*** Extracted records ***
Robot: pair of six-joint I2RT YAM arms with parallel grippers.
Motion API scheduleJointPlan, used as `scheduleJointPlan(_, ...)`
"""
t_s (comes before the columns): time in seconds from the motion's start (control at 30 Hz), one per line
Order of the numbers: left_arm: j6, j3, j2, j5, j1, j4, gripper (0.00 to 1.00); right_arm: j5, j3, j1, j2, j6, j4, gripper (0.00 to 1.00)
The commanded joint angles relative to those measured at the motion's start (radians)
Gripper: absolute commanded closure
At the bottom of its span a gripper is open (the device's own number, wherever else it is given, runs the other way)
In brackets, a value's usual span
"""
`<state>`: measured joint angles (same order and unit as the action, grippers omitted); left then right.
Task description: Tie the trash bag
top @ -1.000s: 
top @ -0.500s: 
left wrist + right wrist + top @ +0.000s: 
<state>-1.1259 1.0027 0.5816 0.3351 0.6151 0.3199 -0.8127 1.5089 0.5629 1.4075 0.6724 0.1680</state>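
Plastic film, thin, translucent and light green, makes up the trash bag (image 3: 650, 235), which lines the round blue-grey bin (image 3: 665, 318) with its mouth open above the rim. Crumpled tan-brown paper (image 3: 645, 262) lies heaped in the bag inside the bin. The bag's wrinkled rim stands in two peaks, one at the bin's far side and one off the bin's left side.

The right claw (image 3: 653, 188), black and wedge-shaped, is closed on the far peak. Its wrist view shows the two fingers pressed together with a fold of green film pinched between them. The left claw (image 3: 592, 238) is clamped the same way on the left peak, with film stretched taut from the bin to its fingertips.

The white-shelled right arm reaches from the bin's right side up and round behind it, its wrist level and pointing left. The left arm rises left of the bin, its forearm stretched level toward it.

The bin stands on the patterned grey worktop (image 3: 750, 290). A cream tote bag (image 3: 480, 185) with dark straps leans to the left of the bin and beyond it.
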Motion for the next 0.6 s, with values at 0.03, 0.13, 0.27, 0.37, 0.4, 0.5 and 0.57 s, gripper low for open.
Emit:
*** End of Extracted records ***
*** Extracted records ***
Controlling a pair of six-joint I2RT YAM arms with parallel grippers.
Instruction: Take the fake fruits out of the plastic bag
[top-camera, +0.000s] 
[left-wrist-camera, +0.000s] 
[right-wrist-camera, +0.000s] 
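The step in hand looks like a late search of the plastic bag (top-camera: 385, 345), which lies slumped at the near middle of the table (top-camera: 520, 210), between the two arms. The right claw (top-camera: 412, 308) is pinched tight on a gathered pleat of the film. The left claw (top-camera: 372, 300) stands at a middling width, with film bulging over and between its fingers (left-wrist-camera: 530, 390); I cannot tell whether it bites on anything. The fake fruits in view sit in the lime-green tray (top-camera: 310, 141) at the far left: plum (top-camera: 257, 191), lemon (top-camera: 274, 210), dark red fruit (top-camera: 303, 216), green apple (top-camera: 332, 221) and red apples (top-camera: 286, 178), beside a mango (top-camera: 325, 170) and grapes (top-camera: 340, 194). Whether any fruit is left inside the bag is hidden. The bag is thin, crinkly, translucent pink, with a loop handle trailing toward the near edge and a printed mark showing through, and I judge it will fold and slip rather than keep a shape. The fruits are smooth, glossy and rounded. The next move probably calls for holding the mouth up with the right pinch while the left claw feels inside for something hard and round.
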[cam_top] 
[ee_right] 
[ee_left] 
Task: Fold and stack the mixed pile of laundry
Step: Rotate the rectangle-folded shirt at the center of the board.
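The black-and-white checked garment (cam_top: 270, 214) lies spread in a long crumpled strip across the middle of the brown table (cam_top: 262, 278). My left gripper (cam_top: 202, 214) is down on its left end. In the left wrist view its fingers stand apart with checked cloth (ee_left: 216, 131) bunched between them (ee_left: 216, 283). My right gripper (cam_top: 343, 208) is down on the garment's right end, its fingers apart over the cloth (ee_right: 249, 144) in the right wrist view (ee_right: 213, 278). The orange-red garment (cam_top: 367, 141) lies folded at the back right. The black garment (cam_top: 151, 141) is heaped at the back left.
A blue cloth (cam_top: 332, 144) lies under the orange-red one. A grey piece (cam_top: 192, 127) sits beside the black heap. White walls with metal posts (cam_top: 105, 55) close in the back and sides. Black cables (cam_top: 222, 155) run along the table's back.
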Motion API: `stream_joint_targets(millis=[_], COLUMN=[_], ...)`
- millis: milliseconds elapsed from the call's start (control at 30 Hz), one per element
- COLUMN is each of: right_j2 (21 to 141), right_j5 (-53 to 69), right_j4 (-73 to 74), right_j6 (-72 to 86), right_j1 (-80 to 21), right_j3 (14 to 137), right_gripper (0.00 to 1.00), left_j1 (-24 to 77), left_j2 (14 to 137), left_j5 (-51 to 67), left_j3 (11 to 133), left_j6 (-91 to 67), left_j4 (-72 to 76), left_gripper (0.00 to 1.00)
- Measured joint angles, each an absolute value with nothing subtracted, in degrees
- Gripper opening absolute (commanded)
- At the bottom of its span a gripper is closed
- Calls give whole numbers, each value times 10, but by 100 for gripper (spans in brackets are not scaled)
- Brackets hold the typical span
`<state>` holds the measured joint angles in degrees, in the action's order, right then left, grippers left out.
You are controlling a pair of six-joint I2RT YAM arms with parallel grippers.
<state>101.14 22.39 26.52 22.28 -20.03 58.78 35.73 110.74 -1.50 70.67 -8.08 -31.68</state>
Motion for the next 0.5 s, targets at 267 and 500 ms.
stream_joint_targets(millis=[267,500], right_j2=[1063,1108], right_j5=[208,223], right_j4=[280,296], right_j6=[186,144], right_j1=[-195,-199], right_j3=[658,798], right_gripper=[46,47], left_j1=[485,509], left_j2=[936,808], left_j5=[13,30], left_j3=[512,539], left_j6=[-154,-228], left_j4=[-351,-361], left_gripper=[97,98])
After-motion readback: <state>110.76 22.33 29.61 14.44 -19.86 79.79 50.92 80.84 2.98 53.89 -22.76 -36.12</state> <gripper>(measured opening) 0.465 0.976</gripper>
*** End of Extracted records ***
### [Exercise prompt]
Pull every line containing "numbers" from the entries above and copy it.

### [Written reply]
Order of the numbers: left_arm: j6, j3, j2, j5, j1, j4, gripper (0.00 to 1.00); right_arm: j5, j3, j1, j2, j6, j4, gripper (0.00 to 1.00)
- Calls give whole numbers, each value times 10, but by 100 for gripper (spans in brackets are not scaled)

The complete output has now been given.